Has anyone actually raised or harvested winter veggies? (outside or indoor) Where do you start? How much for 3 adults? I could keep going?

darius

darius
So.App.Mtns.
United States
(Zone 5b)

July 22, 2008
7:20 PM

Post #5302702

The winter vegetables I grow for my root cellar storage are usually winter squash (butternut, hubbard, etc.), potatoes (sweet and white), garlic, leeks (although I will leave most of the leeks in the ground this winter as a trial) and cabbage. Since there is just me (sister won't eat many veggies) I cannot tell you how much. Last year I stored 450 pounds of winter squash. Few were eaten but that's primarily because they were 15-18 pound squash. The year before, I grew butternuts and ate most of them over the winter.

I have 2 Rodale books, Stocking Up and Root Cellaring that are very helpful in knowing WHAT to grow to store, and storage conditions for various veggies. (Some need dry, some need humidity.) You might find a used copy on Half.com or Amazon.

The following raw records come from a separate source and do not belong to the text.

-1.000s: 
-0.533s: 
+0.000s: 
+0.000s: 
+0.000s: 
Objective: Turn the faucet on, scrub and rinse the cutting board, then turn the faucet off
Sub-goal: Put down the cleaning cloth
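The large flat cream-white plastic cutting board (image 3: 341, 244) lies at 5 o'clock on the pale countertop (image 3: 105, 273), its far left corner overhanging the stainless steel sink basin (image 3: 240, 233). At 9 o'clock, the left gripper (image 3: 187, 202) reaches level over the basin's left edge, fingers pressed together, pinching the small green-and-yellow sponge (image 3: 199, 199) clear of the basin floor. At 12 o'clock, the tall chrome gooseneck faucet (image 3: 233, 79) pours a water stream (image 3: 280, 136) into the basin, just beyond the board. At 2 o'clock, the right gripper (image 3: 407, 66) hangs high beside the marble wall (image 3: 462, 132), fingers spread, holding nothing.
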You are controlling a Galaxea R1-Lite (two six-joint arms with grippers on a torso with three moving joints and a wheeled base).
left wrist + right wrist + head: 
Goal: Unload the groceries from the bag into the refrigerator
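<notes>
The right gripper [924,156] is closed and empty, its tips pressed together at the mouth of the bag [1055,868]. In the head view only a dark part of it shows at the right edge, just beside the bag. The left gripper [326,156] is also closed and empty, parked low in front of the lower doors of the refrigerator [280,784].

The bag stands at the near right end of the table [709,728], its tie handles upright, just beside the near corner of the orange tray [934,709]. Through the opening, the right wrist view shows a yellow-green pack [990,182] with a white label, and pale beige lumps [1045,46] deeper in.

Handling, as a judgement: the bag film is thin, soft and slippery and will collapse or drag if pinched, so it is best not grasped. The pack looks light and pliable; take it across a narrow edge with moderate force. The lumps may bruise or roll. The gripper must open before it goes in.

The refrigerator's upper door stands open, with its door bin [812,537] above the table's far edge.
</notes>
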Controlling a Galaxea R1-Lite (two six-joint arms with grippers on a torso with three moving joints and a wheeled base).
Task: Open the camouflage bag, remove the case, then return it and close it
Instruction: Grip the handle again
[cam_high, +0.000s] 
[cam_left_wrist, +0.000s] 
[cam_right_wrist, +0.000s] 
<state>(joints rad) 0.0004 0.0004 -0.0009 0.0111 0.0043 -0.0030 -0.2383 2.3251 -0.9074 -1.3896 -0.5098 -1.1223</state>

Also... I either can or dehydrate much of my summer harvest. I seldom freeze much... too afraid of extended power outages and losing the food. I even can meat and fish, and LOTS of soups.

GOOD LUCK!!!
sgriffith
Beaver, WV
(Zone 5b)

July 22, 2008
7:59 PM

Post #5302887

darius, 450 lbs of squash. How many plants? And how do you prepare that much squash to keep it interesting? Also, I am from Virginia originally. (Lebanon) I lived in Wytheville for about ten years before moving to WV.

darius

darius
So.App.Mtns.
United States
(Zone 5b)

July 22, 2008
8:10 PM

Post #5302950

Hard to say how many plants... they were in straw bales and grew and grew... seeds someone gave me. I'd guess I had 6-8 plants, mostly Japanese winter squash (like a green-colored pumpkin) and tromboncino. I made "pumpkin" pies, breads, etc. plus many a meal with just baked squash with butter as the carb. I suppose I (we, for the desserts) ate maybe 75 pounds. A few spoiled my late March and I gave away the rest.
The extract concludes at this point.